- Work order: Return the data below unchanged. Drop any pictures.

- Collected material:

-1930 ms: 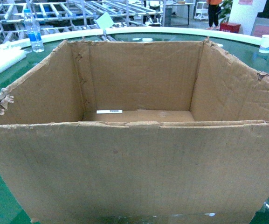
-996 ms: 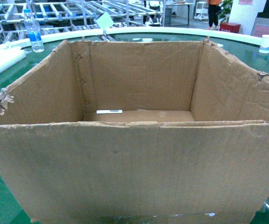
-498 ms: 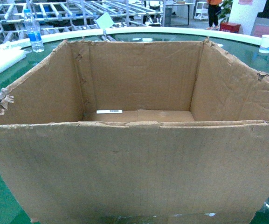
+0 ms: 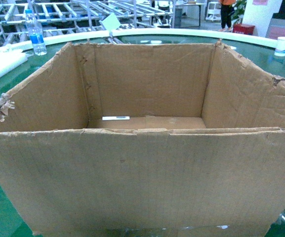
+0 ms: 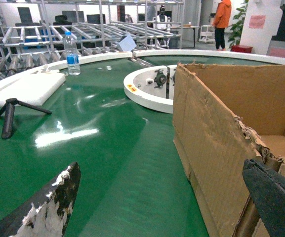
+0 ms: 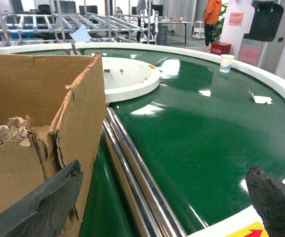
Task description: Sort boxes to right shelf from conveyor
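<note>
Big cardboard box (image 4: pixel 142 163) sits on the green conveyor (image 5: pixel 107 148), open top up. The left gripper (image 5: pixel 162 197) is spread wide, its right finger (image 5: pixel 275 197) at the box's torn near corner, its left finger over bare belt. The right gripper (image 6: pixel 167 197) gapes too, its left finger (image 6: pixel 38 202) against the box wall, gripping nothing.

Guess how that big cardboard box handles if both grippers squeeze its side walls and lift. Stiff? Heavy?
Probably light: the cardboard box looks empty apart from a small white label strip on its floor. The walls may flex inward, since the top is open with no flaps and the corners are torn. It could slide easily on the glossy green conveyor.
</note>
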Robot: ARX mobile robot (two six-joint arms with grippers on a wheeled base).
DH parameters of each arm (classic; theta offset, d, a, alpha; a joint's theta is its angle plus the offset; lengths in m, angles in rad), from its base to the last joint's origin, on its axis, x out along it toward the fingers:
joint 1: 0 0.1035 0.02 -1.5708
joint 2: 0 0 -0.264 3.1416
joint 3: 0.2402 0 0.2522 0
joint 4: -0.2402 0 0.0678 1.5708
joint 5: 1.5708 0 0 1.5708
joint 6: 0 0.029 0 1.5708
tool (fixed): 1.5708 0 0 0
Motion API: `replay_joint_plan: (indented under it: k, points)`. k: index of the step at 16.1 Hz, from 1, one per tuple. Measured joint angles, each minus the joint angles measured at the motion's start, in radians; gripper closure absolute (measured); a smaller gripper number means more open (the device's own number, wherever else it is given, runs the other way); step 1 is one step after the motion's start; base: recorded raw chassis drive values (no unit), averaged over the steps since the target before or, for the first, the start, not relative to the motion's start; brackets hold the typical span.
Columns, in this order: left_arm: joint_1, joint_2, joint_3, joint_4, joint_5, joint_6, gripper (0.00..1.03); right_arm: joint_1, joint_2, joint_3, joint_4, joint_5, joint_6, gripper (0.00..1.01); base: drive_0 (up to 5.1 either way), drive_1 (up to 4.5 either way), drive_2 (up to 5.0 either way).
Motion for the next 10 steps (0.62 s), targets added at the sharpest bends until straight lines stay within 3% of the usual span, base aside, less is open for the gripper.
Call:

- Task response:
-1930 ms: 
-996 ms: 
-498 ms: 
+0 ms: 
+0 ms: 
+0 ms: 
Task description: Sort boxes to right shelf from conveyor
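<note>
Big cardboard box (image 4: pixel 142 163) sits on the green conveyor (image 5: pixel 107 148), open top up. The left gripper (image 5: pixel 162 197) is spread wide, its right finger (image 5: pixel 275 197) at the box's torn near corner, its left finger over bare belt. The right gripper (image 6: pixel 167 197) gapes too, its left finger (image 6: pixel 38 202) against the box wall, gripping nothing.

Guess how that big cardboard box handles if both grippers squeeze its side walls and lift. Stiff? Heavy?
Probably light: the cardboard box looks empty apart from a small white label strip on its floor. The walls may flex inward, since the top is open with no flaps and the corners are torn. It could slide easily on the glossy green conveyor.
</note>
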Robot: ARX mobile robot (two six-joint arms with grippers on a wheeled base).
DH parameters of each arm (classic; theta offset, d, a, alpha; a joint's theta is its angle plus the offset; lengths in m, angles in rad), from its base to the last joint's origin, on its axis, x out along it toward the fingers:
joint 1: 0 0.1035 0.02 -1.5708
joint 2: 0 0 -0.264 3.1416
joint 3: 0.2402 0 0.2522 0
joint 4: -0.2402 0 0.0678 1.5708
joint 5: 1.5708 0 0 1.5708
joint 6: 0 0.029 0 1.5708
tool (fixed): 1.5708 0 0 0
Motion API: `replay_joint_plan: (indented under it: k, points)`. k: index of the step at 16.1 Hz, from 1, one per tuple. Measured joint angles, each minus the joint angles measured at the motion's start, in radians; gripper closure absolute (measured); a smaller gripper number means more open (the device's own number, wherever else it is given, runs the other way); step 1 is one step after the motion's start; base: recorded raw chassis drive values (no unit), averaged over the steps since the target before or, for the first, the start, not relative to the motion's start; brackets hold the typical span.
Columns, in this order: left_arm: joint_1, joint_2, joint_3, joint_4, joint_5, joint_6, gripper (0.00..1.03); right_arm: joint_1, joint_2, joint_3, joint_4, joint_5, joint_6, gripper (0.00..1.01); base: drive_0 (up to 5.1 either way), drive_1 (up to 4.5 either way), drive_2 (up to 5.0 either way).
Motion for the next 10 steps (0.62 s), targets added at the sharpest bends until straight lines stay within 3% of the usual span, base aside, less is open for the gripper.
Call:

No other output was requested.